Write out nothing except the lines running from the one containing "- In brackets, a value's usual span" to the last line of the data, exactly as they stand.
==== DATA BLOCK ====
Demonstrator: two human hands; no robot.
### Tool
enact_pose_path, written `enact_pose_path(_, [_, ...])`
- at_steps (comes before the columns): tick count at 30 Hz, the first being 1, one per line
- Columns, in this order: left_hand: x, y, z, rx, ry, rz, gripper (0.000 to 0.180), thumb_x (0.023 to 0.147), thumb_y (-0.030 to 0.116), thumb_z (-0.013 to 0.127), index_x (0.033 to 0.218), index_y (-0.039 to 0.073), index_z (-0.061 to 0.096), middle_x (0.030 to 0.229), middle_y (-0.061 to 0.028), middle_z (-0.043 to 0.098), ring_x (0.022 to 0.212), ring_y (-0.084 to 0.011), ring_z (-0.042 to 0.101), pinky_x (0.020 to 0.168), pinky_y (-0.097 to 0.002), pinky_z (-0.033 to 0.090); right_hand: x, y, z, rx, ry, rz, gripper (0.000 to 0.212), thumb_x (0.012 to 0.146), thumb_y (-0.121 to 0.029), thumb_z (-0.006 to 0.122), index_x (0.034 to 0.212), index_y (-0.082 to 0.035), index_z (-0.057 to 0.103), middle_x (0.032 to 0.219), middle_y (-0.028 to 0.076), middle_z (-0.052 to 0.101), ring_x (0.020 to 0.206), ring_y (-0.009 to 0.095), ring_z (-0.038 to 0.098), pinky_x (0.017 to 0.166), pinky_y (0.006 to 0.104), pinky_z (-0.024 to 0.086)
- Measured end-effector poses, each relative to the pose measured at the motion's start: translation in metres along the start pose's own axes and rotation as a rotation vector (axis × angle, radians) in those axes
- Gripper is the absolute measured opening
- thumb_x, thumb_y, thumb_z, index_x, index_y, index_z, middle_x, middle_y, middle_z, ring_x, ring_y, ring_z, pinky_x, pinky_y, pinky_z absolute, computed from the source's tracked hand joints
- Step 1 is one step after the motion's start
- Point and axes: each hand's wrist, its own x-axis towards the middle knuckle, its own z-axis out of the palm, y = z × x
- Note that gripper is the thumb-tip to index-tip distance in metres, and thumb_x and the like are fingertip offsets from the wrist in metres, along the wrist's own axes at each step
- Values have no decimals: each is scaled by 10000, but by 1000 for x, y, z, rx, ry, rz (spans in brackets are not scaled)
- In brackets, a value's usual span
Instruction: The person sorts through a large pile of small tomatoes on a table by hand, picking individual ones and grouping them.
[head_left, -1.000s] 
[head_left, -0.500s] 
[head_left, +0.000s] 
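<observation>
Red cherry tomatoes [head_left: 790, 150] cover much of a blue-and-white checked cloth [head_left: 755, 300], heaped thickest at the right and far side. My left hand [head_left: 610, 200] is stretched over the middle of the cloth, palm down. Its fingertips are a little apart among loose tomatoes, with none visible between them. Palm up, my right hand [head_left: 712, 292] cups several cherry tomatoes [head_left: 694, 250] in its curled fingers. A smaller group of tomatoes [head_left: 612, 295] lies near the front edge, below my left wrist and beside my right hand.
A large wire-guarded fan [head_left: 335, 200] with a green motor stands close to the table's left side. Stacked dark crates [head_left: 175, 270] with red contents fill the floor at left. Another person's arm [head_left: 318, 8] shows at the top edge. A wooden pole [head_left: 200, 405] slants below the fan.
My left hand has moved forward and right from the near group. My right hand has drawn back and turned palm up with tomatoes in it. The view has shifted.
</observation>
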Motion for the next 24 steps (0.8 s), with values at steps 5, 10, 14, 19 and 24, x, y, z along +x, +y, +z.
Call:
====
**SOLUTION TO THE PROBLEM**
- In brackets, a value's usual span
Instruction: The person sorts through a large pile of small tomatoes on a table by hand, picking individual ones and grouping them.
[head_left, -1.000s] 
[head_left, -0.500s] 
[head_left, +0.000s] 
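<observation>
Red cherry tomatoes [head_left: 790, 150] cover much of a blue-and-white checked cloth [head_left: 755, 300], heaped thickest at the right and far side. My left hand [head_left: 610, 200] is stretched over the middle of the cloth, palm down. Its fingertips are a little apart among loose tomatoes, with none visible between them. Palm up, my right hand [head_left: 712, 292] cups several cherry tomatoes [head_left: 694, 250] in its curled fingers. A smaller group of tomatoes [head_left: 612, 295] lies near the front edge, below my left wrist and beside my right hand.
A large wire-guarded fan [head_left: 335, 200] with a green motor stands close to the table's left side. Stacked dark crates [head_left: 175, 270] with red contents fill the floor at left. Another person's arm [head_left: 318, 8] shows at the top edge. A wooden pole [head_left: 200, 405] slants below the fan.
My left hand has moved forward and right from the near group. My right hand has drawn back and turned palm up with tomatoes in it. The view has shifted.
</observation>
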Motion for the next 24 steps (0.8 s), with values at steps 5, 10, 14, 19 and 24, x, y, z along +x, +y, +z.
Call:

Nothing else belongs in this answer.